The listing below is to be reproduced in full, exactly as given.

Information provided
________________________________________

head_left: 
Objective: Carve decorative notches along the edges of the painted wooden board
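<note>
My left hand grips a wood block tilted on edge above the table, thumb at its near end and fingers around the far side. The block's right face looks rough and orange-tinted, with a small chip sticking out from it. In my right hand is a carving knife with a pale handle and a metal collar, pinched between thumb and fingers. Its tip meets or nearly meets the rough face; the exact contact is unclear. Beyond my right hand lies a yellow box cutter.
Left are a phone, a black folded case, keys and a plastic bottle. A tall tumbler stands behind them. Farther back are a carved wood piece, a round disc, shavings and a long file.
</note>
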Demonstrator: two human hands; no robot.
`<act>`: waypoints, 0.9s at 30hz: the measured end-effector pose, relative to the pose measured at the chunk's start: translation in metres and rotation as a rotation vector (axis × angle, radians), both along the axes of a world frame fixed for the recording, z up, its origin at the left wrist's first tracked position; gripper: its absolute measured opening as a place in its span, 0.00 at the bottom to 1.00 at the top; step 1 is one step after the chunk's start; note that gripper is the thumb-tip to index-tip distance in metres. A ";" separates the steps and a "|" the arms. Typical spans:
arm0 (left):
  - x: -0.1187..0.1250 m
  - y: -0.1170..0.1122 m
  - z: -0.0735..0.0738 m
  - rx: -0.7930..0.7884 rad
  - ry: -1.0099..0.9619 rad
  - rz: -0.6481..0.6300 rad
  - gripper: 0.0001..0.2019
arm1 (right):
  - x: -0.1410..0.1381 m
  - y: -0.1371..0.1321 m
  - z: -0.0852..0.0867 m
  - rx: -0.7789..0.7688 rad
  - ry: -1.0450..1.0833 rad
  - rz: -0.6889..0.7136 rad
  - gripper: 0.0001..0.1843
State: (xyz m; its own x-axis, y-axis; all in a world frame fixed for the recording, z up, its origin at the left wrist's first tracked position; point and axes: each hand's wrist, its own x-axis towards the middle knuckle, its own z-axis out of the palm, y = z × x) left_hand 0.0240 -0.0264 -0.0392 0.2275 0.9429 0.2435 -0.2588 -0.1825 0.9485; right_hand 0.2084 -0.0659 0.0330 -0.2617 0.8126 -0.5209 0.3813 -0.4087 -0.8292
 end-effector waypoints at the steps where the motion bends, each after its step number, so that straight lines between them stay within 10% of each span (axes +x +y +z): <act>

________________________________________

Response box
head_left: 
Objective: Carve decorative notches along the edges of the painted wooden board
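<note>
My left hand grips a wood block tilted on edge above the table, thumb at its near end and fingers around the far side. The block's right face looks rough and orange-tinted, with a small chip sticking out from it. In my right hand is a carving knife with a pale handle and a metal collar, pinched between thumb and fingers. Its tip meets or nearly meets the rough face; the exact contact is unclear. Beyond my right hand lies a yellow box cutter.
Left are a phone, a black folded case, keys and a plastic bottle. A tall tumbler stands behind them. Farther back are a carved wood piece, a round disc, shavings and a long file.
</note>
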Demonstrator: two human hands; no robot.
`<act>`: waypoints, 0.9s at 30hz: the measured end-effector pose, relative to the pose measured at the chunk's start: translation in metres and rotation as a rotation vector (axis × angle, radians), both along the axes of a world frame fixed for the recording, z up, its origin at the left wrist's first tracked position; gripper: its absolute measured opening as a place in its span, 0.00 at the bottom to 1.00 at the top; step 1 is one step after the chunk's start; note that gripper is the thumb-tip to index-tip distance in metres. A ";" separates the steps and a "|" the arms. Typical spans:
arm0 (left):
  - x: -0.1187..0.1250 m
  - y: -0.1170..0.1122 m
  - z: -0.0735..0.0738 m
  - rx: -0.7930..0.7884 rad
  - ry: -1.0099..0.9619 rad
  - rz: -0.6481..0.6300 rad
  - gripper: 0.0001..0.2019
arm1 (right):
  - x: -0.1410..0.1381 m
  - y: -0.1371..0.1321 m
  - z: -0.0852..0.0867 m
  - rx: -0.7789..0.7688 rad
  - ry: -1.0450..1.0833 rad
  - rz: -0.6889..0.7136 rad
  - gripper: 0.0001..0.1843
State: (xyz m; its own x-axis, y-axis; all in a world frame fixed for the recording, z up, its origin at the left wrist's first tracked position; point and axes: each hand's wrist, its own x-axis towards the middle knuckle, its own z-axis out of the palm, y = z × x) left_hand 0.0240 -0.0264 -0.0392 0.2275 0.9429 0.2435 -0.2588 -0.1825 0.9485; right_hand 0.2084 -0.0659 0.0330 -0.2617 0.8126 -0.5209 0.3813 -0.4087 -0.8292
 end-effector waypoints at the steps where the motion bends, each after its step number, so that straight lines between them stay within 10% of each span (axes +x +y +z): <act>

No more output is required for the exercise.